Matt Drudge spoke of
the personal too. The best thing about 2013? "It's the year I discovered
prayer. It changed my life. And I didn't think my life needed changing."
***
Others spoke not of a
personal event but of something outside.
Dana Perino, former
White House press secretary for George
W. Bush and now of Fox News,
says the big event of 2013 is a man in Rome. " Pope Francis. He has become the beacon of hope all around
the world, and he comes to prominence just as the world needed him (and for the
church's sake, too—the church is such an important institution in the
world)." Donna Brazile of CNN and ABC News, and veteran strategist of
Democratic presidential campaigns, saw it the same way: "Finally a pope
who believes in sharing the gospel and not throwing the book at sinners."
Mother Agnes Mary
Donovan of the Sisters of Life, a Roman Catholic order based in New York, is
overjoyed at the number of young women joining her order. "Who would
believe in this age that talented, educated, gifted young women are willing to
make a lifelong commitment as religious sisters? This year 12 women entered the
Sisters of Life alone, and so many more in other religious communities throughout
the nation. Who could measure the value of such graces?"
Mary Anastasia
O'Grady, columnist and editorial board member of this paper, found herself
thinking of something wondrous that maybe didn't get quite enough attention.
"A spacecraft called Voyager I went beyond the solar system this year,
marking a mind-boggling milestone in human progress."
***
Back to politics, for
just a moment.
Paul
Ryan found satisfaction in
the federal budget agreement that he authored and argued for: "We
prevented two possible shutdowns for 2014 and made our deeply divided
government work at a basic functioning level.
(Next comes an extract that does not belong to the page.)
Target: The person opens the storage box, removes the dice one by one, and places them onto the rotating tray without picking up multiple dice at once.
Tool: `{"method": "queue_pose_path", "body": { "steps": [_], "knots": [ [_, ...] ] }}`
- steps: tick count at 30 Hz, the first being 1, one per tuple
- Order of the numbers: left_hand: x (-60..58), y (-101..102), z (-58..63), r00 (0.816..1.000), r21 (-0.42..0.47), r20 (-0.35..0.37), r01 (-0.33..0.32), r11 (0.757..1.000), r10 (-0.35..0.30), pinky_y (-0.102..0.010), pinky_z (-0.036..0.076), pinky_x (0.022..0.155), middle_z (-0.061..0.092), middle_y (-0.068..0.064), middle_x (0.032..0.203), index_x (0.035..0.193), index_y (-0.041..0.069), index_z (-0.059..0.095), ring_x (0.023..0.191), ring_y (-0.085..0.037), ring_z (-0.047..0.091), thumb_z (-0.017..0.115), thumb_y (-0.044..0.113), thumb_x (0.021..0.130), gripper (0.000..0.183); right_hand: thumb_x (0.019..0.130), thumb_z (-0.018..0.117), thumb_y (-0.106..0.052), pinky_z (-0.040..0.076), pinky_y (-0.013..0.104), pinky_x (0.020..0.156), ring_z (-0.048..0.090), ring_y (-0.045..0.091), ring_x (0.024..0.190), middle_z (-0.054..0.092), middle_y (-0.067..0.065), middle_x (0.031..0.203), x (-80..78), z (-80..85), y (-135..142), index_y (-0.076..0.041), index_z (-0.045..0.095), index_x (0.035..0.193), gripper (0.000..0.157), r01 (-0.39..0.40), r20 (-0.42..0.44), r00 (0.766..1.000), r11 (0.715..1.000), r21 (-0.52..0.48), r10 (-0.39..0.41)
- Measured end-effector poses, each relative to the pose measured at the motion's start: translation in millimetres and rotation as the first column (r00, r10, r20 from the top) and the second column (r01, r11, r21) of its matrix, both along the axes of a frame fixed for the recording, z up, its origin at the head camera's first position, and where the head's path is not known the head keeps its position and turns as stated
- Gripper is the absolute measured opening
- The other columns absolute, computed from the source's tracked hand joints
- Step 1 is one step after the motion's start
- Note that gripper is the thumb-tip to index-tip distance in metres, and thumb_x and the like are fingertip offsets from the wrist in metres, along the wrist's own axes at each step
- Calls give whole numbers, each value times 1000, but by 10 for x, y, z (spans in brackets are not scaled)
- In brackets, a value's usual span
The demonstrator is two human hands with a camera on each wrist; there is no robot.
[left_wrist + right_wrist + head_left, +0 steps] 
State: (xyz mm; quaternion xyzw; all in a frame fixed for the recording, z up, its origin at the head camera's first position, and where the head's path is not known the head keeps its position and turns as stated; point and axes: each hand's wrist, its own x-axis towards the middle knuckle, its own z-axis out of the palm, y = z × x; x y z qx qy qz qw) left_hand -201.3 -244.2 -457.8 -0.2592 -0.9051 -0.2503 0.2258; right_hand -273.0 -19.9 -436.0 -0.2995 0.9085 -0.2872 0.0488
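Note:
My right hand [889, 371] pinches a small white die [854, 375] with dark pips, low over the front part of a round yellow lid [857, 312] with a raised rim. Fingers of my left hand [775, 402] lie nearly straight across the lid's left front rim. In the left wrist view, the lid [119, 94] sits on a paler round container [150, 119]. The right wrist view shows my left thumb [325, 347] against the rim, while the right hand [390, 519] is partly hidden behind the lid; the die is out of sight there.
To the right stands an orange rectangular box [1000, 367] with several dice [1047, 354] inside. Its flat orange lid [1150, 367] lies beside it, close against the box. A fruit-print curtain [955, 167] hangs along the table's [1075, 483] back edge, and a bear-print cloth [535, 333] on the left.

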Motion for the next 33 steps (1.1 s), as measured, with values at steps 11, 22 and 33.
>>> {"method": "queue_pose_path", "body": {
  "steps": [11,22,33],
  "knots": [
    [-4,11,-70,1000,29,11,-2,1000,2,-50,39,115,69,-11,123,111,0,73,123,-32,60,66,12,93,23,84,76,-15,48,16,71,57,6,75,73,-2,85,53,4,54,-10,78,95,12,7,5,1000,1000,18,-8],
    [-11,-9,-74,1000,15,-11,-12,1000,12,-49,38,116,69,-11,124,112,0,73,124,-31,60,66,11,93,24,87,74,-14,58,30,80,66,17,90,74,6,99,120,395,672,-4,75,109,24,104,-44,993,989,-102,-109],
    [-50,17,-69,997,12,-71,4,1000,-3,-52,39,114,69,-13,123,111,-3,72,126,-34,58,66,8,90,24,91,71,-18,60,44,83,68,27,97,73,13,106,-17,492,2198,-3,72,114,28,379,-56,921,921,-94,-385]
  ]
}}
In Washington, that ranks as an
accomplishment these days."
Andrew Tobias, the
writer and treasurer of the Democratic National Committee, said he's so
grateful he doesn't know where to start, and presented his answers in
questions. "Progress degrading Syria's chemical weapons and Iran's nuclear
capability without having to go to war? Or a record-high Dow? Or our
spectacular first family?" Great friends and good health are important,
"But the rest of it can't hurt."
New York attorney
Lloyd Green, a former member of the George H.W. Bush administration, said it's
good that 2013 is over—2012 was an election year and so "combative,"
but 2013 was "acrid" and full of pointless argument. He's looking
forward to some political resolution in 2014. "Finally elections are in
sight." He's thankful that this year "our country is doing better
than it feels. The economy is haltingly expanding. We are ahead of much of
Europe . . . this is a reason to raise a glass."
***
Richard Haass, the
diplomat and author who this year marked 10 years as president of the Council
on Foreign Relations, said the world has some things to say for itself. "I
am grateful that Pakistan didn't fail, China and Japan didn't go to war, the
euro didn't unravel, Jordan didn't collapse under the weight of refugees, and
the U.S. didn't default."
Those were good
didn'ts. Here's a good did.
Jeremy Shane, who runs
an education foundation in Washington, found himself thinking this year of his
native South Africa. When Nelson
Mandela died, Mr. Shane
remembered how all but fools thought apartheid wouldn't end without "a
bloodbath." "And yet Mandela imagined, and with [ Frederik Willem ]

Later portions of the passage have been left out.